Every line below is to be given again precisely; images are to be left out.

Items listed in a dataset >>
^^^^
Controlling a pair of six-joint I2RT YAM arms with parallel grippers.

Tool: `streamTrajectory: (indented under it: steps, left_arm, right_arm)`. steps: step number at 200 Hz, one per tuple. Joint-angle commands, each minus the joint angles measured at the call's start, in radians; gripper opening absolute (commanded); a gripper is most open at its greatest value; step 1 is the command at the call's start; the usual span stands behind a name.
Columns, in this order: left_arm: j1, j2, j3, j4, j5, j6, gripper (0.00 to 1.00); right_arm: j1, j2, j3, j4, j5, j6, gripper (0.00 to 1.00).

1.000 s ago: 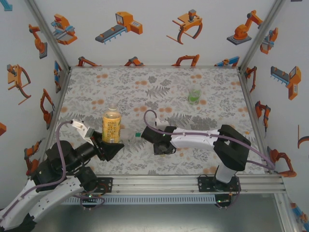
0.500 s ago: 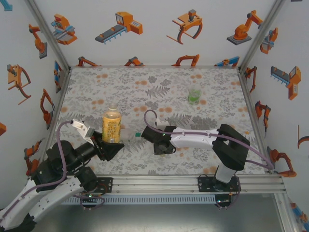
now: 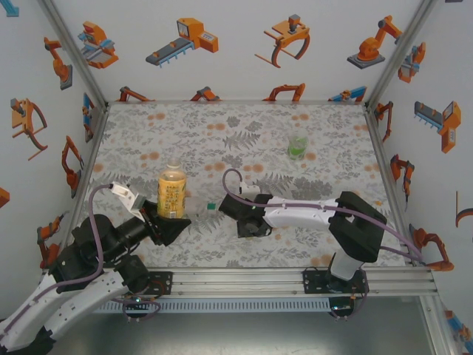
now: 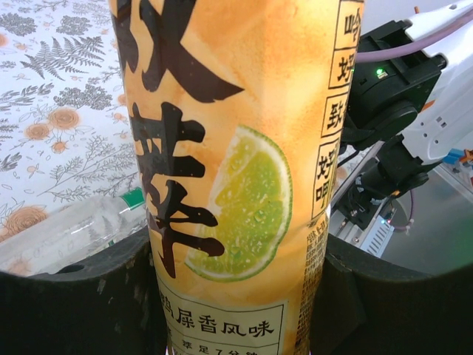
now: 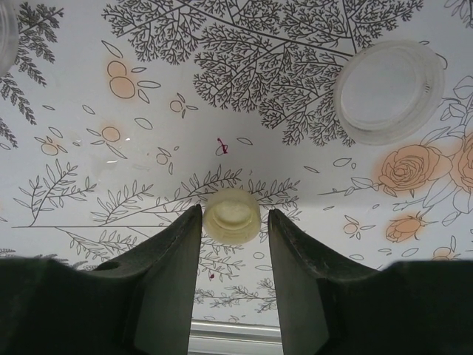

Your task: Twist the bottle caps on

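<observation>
left gripper (image 3: 170,222) still clamped on amber bottle (image 3: 171,191); right gripper (image 5: 235,229) pinching pale cap (image 5: 231,216), nudged slightly right

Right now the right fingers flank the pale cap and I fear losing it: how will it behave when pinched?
The pale cap looks small, round and smooth, so it may squirt from the right gripper if pinched off-centre. Flat-faced and probably light, it would likely slide, not roll.
</observation>
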Motion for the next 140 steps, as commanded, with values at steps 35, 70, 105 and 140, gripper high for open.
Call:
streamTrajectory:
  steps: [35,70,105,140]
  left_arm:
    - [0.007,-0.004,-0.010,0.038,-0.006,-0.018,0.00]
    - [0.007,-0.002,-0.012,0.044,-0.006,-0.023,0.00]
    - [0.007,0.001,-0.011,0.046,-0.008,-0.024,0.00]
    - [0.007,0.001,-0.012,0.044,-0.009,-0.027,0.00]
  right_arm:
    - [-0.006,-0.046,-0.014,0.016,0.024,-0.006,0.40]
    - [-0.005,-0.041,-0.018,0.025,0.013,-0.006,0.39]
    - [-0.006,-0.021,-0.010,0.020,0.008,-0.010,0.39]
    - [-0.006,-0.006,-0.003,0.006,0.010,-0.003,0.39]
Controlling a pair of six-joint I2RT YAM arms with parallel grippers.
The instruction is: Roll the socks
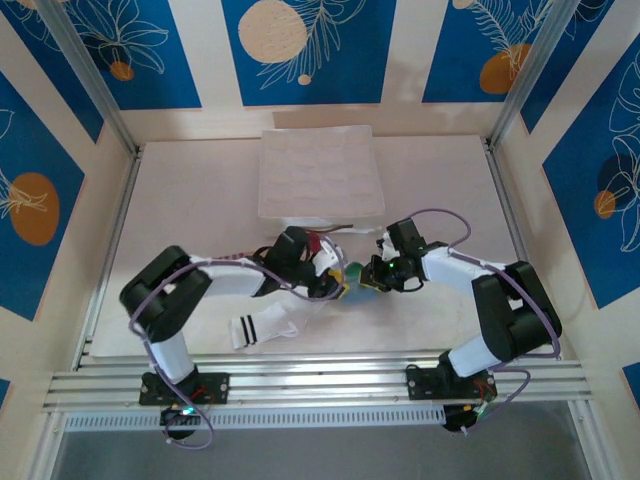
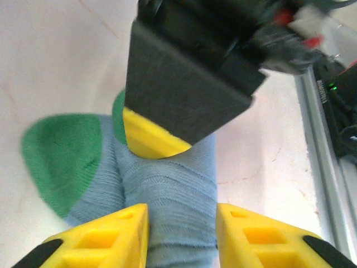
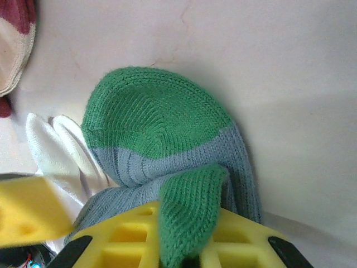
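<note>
A blue-grey sock with green ends [image 1: 353, 279] lies at mid-table between both grippers. In the left wrist view the blue-grey sock [image 2: 167, 190] is bunched lengthwise, and my left gripper [image 2: 182, 229] is shut on it, yellow fingers [image 2: 106, 237] pressed to its sides. The right gripper's yellow fingertip [image 2: 153, 137] presses on the sock from the far side. My right gripper [image 3: 187, 240] is shut on a green end [image 3: 189, 212] of that sock; the other green end [image 3: 148, 117] lies flat. A white sock with black stripes [image 1: 262, 328] lies near the left arm. A tan and maroon sock [image 3: 14, 44] lies beside them.
The white fabric compartment box [image 1: 320, 175] sits at the back centre of the table. White fabric folds [image 3: 61, 148] lie beside the blue-grey sock. An aluminium rail [image 1: 320, 385] runs along the near table edge, and the enclosure walls stand left and right.
</note>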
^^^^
Exercise answer >>
Controlling a pair of six-joint I2RT YAM arms with parallel grippers.

Tool: `streamTrajectory: (indented under it: steps, left_arm, right_arm)`. steps: step number at 200 Hz, one per tuple. Joint-angle commands, each minus the joint angles measured at the call's start, in radians; gripper opening absolute (commanded); a gripper is most open at its greatest value; step 1 is the command at the call's start; the usual span stands behind a name.
Columns, in this order: left_arm: j1, j2, j3, j4, j5, j6, gripper (0.00 to 1.00); right_arm: j1, j2, j3, j4, j5, j6, gripper (0.00 to 1.00).

1.000 s ago: 
0.500 s ago: 
now: 
now: 
now: 

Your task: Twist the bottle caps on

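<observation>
left gripper (image 3: 170,222) still clamped on amber bottle (image 3: 171,191); right gripper (image 5: 235,229) pinching pale cap (image 5: 231,216), nudged slightly right

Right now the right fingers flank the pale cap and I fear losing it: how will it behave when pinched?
The pale cap looks small, round and smooth, so it may squirt from the right gripper if pinched off-centre. Flat-faced and probably light, it would likely slide, not roll.
</observation>
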Motion for the next 140 steps, as commanded, with values at steps 35, 70, 105 and 140, gripper high for open.
Call:
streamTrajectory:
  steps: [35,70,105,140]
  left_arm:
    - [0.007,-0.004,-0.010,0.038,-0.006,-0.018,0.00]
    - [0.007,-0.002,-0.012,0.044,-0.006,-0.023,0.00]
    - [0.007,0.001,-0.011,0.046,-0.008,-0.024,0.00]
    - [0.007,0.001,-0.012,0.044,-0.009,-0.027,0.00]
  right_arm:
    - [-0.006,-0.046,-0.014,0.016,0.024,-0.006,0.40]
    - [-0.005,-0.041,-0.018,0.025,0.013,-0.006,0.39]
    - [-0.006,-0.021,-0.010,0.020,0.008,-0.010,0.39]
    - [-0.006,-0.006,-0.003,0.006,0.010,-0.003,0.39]
Controlling a pair of six-joint I2RT YAM arms with parallel grippers.
The instruction is: Roll the socks
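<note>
A blue-grey sock with green ends [image 1: 353, 279] lies at mid-table between both grippers. In the left wrist view the blue-grey sock [image 2: 167, 190] is bunched lengthwise, and my left gripper [image 2: 182, 229] is shut on it, yellow fingers [image 2: 106, 237] pressed to its sides. The right gripper's yellow fingertip [image 2: 153, 137] presses on the sock from the far side. My right gripper [image 3: 187, 240] is shut on a green end [image 3: 189, 212] of that sock; the other green end [image 3: 148, 117] lies flat. A white sock with black stripes [image 1: 262, 328] lies near the left arm. A tan and maroon sock [image 3: 14, 44] lies beside them.
The white fabric compartment box [image 1: 320, 175] sits at the back centre of the table. White fabric folds [image 3: 61, 148] lie beside the blue-grey sock. An aluminium rail [image 1: 320, 385] runs along the near table edge, and the enclosure walls stand left and right.
</note>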

No part of the exercise is left unanswered.